Dallas Mavericks: Dan Patrick

2005-06: Sweet success, stunning failure

May, 16, 2010
5/16/10
10:45
AM CT
Dwyane WadeAndrew D. Bernstein/Getty ImagesThe Heat's Dwyane Wade got the calls and the hardware in 2006, staggering a Mavericks squad seemingly on the way to a title.
Sixth in a series chronicling the Dallas Mavericks' streak of 10 seasons with 50 or more wins (previous installments).

It is almost impossible, in any sport at any time, to find another team that achieved the franchise's proudest moment and its most shameful in the same season. It happened to the Dallas Mavericks in the span of a month.
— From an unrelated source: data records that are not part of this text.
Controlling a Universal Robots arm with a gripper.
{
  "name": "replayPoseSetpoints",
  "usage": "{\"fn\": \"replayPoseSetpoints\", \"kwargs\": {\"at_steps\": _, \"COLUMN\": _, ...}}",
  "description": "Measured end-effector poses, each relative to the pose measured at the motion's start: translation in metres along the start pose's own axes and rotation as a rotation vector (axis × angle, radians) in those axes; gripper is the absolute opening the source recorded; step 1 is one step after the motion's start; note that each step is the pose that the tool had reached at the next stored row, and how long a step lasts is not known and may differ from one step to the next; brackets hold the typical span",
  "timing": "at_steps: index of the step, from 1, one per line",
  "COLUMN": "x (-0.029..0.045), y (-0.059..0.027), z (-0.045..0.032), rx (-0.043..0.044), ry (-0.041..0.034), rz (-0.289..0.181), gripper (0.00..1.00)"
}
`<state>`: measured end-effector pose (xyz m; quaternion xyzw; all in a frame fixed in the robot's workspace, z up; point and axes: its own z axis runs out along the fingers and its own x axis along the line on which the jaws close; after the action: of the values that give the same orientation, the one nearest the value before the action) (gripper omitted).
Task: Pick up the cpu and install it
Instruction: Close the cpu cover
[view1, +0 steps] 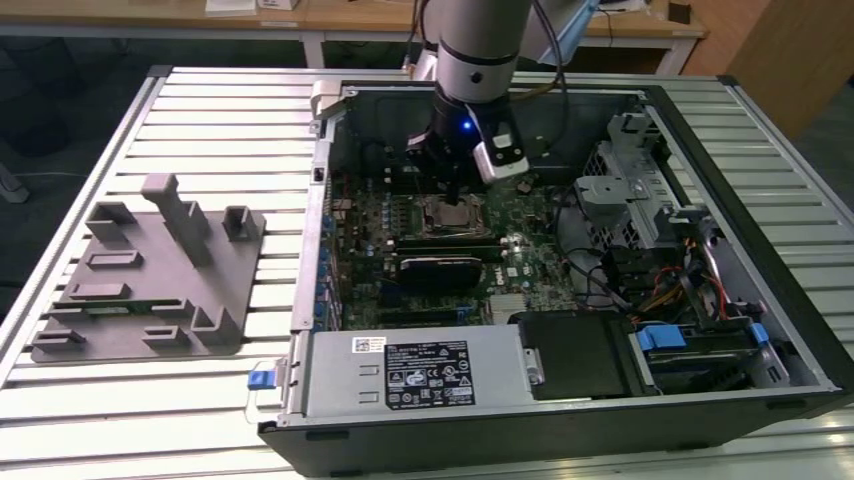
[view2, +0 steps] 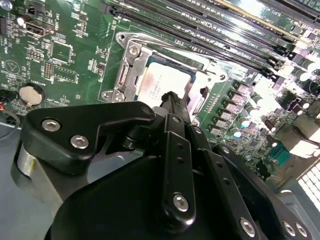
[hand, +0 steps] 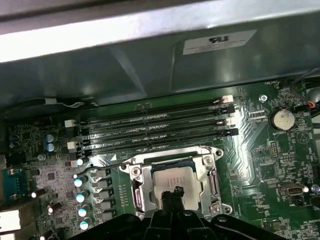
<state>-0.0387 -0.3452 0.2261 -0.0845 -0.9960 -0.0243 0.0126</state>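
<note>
CPU (view1: 454, 212) sits flat in its socket (view1: 424, 205) on the green motherboard (view1: 527, 250), silver top facing up, near the middle of the open computer case (view1: 747, 150). In both wrist views the chip (hand: 176, 177) (view2: 159, 82) lies square inside the metal socket frame (hand: 137, 192) (view2: 131, 65), with bright screws at the frame's corners.

The gripper (view1: 449, 182) hangs straight over the chip, at 12 o'clock from it in the exterior view, with the arm (view1: 478, 40) rising out of the case above it. From the second wrist view its black fingertips (view2: 171, 98) look pressed together with nothing between them, the tip poised just over the edge of the silver lid. The first wrist view shows the same narrow tip (hand: 172, 194) over the chip's near edge. Whether it touches the metal I cannot tell.

A row of long black memory slots (hand: 155, 127) runs beside the socket, and a round coin battery (hand: 281, 119) sits further off on the board.

In the exterior view a dark block (view1: 434, 268) lies at 6 o'clock from the socket, and beyond it a grey power supply (view1: 334, 375) with a label. The case rests on a slatted metal desk (view1: 200, 110), and a grey fixture plate (view1: 147, 270) with upright posts stands at 9 o'clock from the case.
</note>
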Motion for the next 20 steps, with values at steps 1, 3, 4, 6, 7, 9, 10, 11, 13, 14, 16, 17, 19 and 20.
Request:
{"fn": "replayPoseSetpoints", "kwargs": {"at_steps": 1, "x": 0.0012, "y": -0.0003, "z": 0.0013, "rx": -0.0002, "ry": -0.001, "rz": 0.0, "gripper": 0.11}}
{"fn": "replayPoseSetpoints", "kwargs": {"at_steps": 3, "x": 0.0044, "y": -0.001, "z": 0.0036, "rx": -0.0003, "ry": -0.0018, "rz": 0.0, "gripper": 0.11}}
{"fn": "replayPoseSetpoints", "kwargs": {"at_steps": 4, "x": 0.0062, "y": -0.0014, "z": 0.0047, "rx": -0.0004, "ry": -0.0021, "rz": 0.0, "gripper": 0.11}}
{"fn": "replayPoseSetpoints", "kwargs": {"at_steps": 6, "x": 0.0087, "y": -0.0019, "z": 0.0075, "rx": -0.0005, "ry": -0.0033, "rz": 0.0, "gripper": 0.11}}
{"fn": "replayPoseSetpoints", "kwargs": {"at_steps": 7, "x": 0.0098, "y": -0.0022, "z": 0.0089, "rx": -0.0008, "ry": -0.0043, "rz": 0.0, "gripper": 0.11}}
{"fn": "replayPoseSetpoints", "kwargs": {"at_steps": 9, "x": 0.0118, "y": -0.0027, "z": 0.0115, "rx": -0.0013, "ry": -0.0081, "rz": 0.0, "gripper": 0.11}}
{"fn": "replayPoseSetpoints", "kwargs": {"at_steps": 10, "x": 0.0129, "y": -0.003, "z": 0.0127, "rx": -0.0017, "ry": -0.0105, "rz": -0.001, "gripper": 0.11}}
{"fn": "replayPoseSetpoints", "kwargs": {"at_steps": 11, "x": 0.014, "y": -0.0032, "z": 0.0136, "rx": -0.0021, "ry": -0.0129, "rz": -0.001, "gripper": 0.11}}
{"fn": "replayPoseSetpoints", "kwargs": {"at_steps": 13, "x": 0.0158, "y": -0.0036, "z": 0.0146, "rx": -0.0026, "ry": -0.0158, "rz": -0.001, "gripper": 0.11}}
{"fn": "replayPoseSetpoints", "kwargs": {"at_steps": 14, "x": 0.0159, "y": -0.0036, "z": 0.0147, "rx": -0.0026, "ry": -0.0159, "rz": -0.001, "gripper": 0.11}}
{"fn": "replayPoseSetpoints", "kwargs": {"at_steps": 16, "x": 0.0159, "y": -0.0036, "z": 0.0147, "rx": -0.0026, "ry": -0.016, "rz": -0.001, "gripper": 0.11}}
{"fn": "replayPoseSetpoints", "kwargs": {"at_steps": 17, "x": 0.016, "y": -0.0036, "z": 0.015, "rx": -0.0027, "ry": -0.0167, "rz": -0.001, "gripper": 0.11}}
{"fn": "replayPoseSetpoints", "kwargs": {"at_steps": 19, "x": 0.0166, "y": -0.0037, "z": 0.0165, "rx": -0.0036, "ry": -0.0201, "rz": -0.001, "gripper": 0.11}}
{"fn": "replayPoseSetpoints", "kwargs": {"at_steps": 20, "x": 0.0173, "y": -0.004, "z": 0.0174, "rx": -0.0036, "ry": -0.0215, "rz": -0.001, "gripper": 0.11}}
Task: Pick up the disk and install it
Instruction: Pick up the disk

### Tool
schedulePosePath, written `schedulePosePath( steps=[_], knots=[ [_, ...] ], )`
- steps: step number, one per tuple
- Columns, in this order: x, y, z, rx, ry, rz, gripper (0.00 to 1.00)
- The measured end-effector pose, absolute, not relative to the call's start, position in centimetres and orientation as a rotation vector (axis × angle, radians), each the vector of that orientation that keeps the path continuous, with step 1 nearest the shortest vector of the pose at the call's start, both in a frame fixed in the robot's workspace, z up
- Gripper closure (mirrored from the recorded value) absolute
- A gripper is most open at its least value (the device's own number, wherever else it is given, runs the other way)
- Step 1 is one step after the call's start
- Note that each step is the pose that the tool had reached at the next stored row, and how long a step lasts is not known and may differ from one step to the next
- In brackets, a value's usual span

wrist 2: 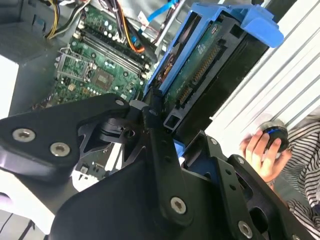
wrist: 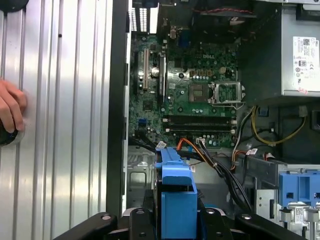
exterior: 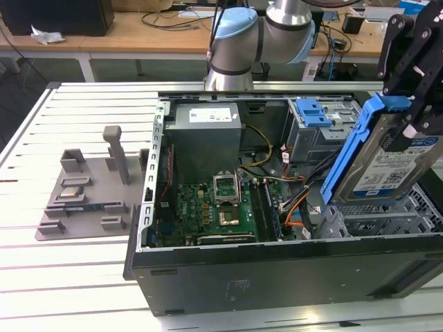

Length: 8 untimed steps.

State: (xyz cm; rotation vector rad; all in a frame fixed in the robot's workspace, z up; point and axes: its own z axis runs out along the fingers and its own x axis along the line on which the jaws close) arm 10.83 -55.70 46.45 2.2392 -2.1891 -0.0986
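Closest, the gripper [wrist 2: 161,119] is shown pinching the disk [exterior: 391,166], which is held tilted above the open computer case [exterior: 277,266] at the exterior view's right, where loose cables [exterior: 299,207] could be snagged if it is lowered askew.

Silver-grey disk [exterior: 396,166] with blue side rails and white barcode label, tilted, aloft above the open computer case [exterior: 277,277].

hand [exterior: 417,116] gripping tilted disk [exterior: 390,171], above open computer case [exterior: 277,271]
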Motion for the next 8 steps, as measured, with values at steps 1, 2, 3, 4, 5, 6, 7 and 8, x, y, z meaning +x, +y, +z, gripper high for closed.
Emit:
schedulePosePath(
  steps=[1, 2, 3, 4, 5, 6, 7, 8],
  knots=[
    [11.0, -55.6, 46.3, 2.238, -2.190, -0.098, 0.63],
    [11.3, -55.3, 46.0, 2.237, -2.190, -0.097, 0.63],
    [11.6, -55.1, 45.8, 2.235, -2.189, -0.096, 0.63],
    [11.9, -54.8, 45.6, 2.234, -2.189, -0.096, 0.63],
    [12.0, -54.6, 45.5, 2.234, -2.188, -0.094, 0.63],
    [12.3, -54.3, 45.3, 2.232, -2.186, -0.090, 0.63],
    [12.4, -54.2, 45.3, 2.230, -2.185, -0.087, 0.63],
    [12.5, -54.1, 45.2, 2.229, -2.184, -0.084, 0.63]
  ],
)
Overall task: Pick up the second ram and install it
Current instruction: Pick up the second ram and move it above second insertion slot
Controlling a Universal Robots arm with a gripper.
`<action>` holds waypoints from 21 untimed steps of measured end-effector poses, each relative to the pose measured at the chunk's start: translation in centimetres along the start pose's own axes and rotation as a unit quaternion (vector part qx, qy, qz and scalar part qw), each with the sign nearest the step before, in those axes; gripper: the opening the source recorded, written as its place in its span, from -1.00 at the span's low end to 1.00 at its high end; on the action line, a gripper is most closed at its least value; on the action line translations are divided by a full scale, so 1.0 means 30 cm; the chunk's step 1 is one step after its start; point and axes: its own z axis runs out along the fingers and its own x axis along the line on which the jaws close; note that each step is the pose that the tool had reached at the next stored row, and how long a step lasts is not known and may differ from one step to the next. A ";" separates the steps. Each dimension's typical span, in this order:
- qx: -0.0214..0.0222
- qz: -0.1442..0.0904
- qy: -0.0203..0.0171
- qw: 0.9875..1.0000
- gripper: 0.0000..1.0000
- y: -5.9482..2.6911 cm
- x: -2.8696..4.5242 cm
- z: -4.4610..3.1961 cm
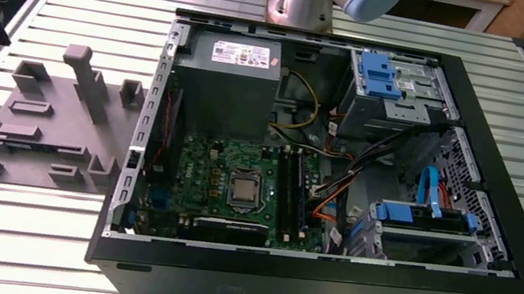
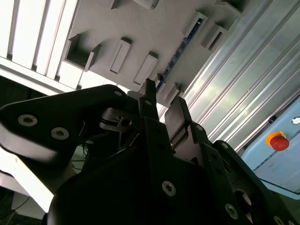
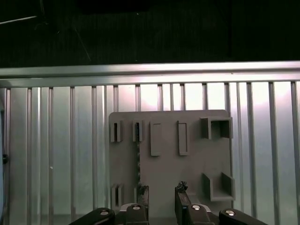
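Table (image 1: 28, 251) of metal slats spans the exterior view, with bare slats along the near edge and at the exterior view's left. Open PC case (image 1: 500, 262) takes the centre and the exterior view's right, its black rim framing the motherboard (image 1: 204, 169). Long black memory slots (image 1: 292, 193) lie just beside the processor socket, with cables crowding their far side. Grey fixture (image 1: 50, 126) lies flat at the exterior view's left, one edge just beside the case wall and open slats on its other sides. Arm base (image 1: 304, 1) stands at the table's far edge behind the case. Gripper (image 3: 161, 194) hangs over the fixture, fingers (image 3: 180, 194) a moderate gap apart with nothing between them. Second ram (image 3: 138, 164), a thin dark strip, stands on edge in the fixture's narrow slots, seen in both wrist views. In the first wrist view one end of it lines up with one finger; contact cannot be told.
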 end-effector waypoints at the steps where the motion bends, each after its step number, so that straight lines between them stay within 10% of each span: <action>1: 0.000 0.000 0.000 1.000 -0.29 0.000 0.000 0.003; 21: 0.000 0.000 -0.001 1.000 -0.29 -0.001 0.000 0.035</action>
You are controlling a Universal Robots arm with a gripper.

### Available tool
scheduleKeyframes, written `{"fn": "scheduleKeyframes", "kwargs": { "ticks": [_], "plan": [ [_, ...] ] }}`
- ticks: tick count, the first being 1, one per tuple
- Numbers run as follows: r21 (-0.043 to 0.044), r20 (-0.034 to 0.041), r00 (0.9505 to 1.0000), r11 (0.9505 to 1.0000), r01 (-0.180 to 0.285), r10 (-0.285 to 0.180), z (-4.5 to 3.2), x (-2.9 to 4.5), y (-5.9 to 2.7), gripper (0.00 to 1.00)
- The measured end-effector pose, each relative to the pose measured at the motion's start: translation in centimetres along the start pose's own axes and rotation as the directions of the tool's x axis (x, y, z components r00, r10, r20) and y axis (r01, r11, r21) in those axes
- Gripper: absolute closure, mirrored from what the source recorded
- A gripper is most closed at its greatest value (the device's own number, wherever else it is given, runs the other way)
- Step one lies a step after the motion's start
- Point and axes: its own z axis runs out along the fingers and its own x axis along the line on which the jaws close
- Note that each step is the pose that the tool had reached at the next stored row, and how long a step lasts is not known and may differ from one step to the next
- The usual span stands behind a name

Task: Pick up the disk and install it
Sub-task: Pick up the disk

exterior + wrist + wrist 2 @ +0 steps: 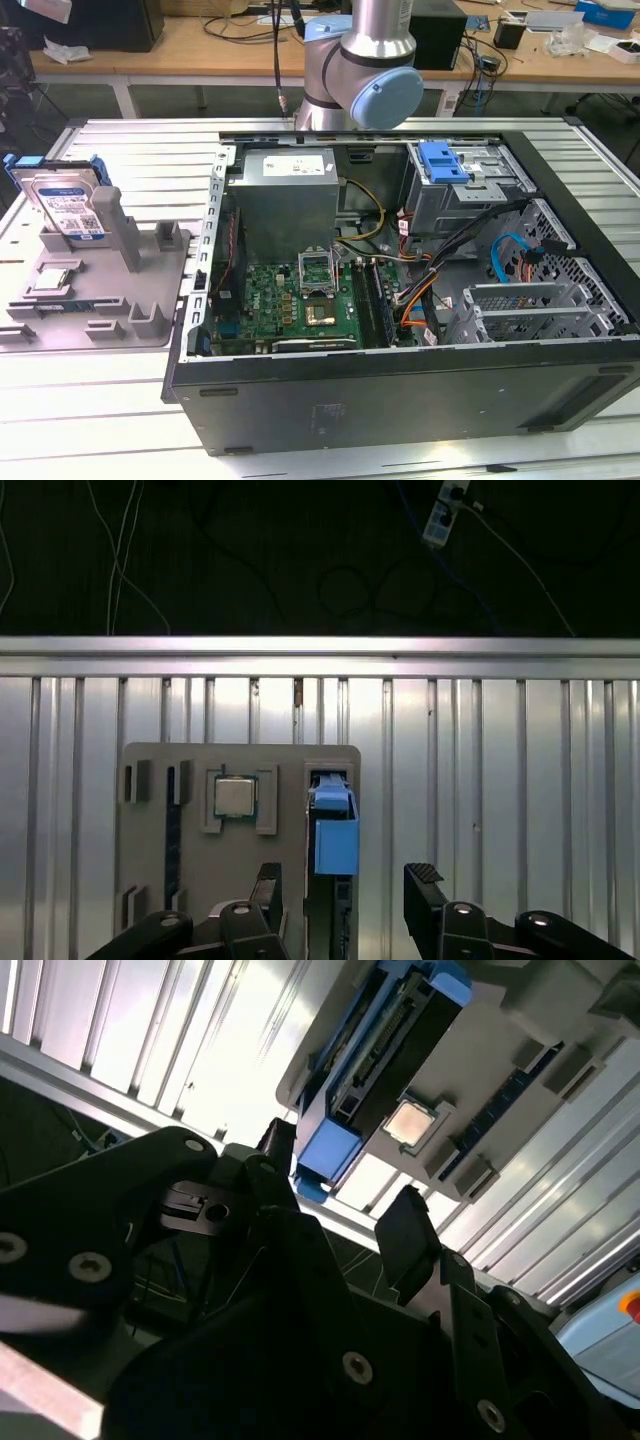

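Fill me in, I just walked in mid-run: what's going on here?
A robot arm is poised above the flat silver hard drive in its blue carrier frame, which stands on edge in a grey holder tray beside the open black computer case. Its jaws are open and empty, clear of the drive; it is not yet picked up.

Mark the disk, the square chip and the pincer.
the disk (pixel 66 205), exterior view, on its printed label.
the square chip (pixel 234 797), first wrist view, centre of its metal top.
the pincer (pixel 344 875), first wrist view, midway between its open fingertips.
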Motion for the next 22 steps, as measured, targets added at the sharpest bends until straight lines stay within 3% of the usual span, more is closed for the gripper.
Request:
{"fn": "scheduleKeyframes", "kwargs": {
  "ticks": [9, 11, 22],
  "plan": [
    [0.0, -0.0053, 1.0, 1.0, 0.0, 0.0, 0.77, -0.16, 0.11, 0.4],
    [-0.0001, -0.0064, 1.0, 1.0, 0.0, 0.0, 0.97, -0.21, 0.18, 0.49],
    [0.0005, -0.0089, 1.0, 1.0, -0.002, 0.002, 1.68, -0.2, 0.24, 0.49]
  ]
}}
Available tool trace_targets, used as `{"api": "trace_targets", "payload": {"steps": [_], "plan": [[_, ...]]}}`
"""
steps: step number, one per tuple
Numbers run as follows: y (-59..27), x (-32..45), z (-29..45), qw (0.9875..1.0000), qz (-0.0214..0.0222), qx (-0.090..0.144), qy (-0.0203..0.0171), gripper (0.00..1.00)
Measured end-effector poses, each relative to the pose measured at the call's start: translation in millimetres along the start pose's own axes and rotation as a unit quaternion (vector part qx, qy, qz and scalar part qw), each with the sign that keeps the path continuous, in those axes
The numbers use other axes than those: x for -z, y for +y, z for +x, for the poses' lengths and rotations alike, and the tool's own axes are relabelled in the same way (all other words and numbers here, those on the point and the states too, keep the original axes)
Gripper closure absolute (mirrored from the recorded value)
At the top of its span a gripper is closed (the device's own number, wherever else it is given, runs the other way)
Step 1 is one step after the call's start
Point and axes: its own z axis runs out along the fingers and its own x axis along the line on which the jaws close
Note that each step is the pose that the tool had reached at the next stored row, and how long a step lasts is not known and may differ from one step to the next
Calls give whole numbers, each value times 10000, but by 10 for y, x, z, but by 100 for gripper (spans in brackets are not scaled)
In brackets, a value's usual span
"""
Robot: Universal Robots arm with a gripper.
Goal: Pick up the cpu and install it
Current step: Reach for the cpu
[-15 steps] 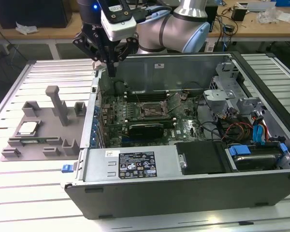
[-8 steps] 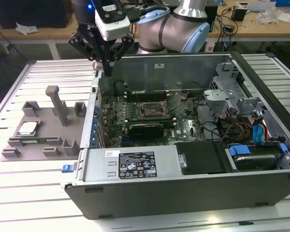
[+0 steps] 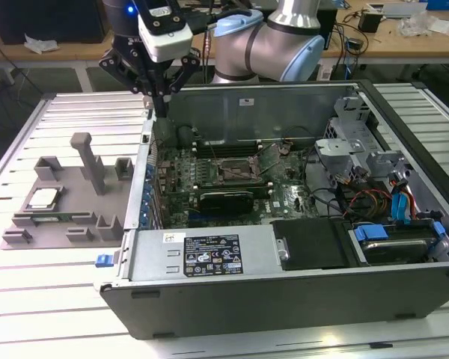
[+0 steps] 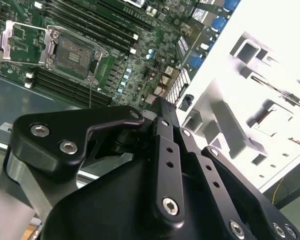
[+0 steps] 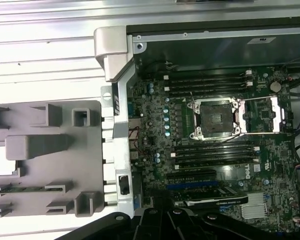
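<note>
The cpu (image 3: pixel 43 198) is a small silvery square lying flat in a pocket of the grey holder block (image 3: pixel 67 217), at the exterior view's left, outside the case. The first wrist view shows the cpu (image 5: pixel 0 161) pale, at the picture's edge. The open dark socket (image 3: pixel 236 173) with its metal frame sits on the green motherboard inside the case; both wrist views show the socket (image 5: pixel 213 117) (image 4: pixel 72 54) bare. My gripper (image 3: pixel 162 105) hangs above the case's back corner nearest the holder, its black fingers (image 4: pixel 159 107) closed together with nothing between them.
The grey computer case (image 3: pixel 284 299) lies open on a slatted white table (image 3: pixel 60 299). A long black card (image 3: pixel 226 199) sits just in front of the socket. Drive cages and cables (image 3: pixel 374 194) fill the case's right side. Upright grey posts (image 3: pixel 86 161) rise from the holder block.
</note>
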Motion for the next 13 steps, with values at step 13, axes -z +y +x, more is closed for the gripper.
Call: {"api": "trace_targets", "payload": {"steps": [13], "plan": [[41,-2,237,10000,0,0,-2,89]]}}
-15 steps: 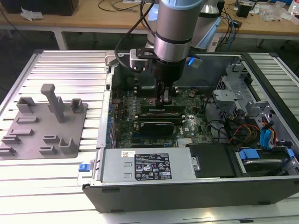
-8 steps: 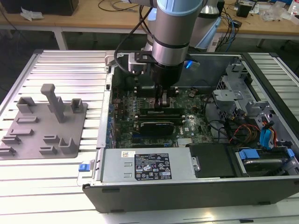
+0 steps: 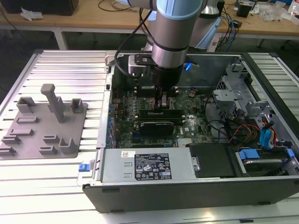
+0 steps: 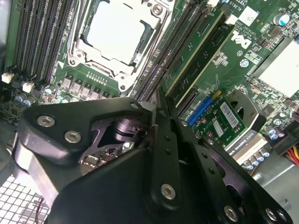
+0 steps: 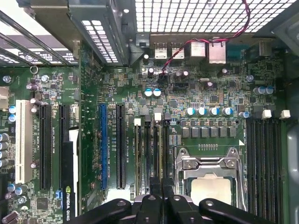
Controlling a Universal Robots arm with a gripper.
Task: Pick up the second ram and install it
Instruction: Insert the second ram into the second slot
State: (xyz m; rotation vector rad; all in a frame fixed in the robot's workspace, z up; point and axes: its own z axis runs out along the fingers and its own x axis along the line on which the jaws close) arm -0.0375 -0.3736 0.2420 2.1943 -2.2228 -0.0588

Dallas stunned San Antonio in an epic seven-game series and then overcame Phoenix to advance to its first NBA Finals. After going up 2-0 on Miami, the City of Dallas began plans for a parade as the series shifted to South Beach. Once there, everything fell apart. On their way to a commanding 3-0 lead, the Mavs unraveled in the late stages of Game 3 and the Dwyane Wade-led Heat stole the show.

[+] EnlargeDirk Nowitzki
D. Clarke Evans/Getty ImagesThe Mavericks' proudest franchise moment came with Dirk Nowitzki's drive and ensuing 3-point play in San Antonio that seemed to signal a run at destiny.
From that point, it just got worse -- a total meltdown from top to bottom. Coach Avery Johnson moved the team from its Miami hotel to Fort Lauderdale, citing distractions. Sixth man Jerry Stackhouse was suspended for Game 5 after being called for a controversial flagrant foul against Shaquille O'Neal in Game 4 that led to an outburst from Johnson.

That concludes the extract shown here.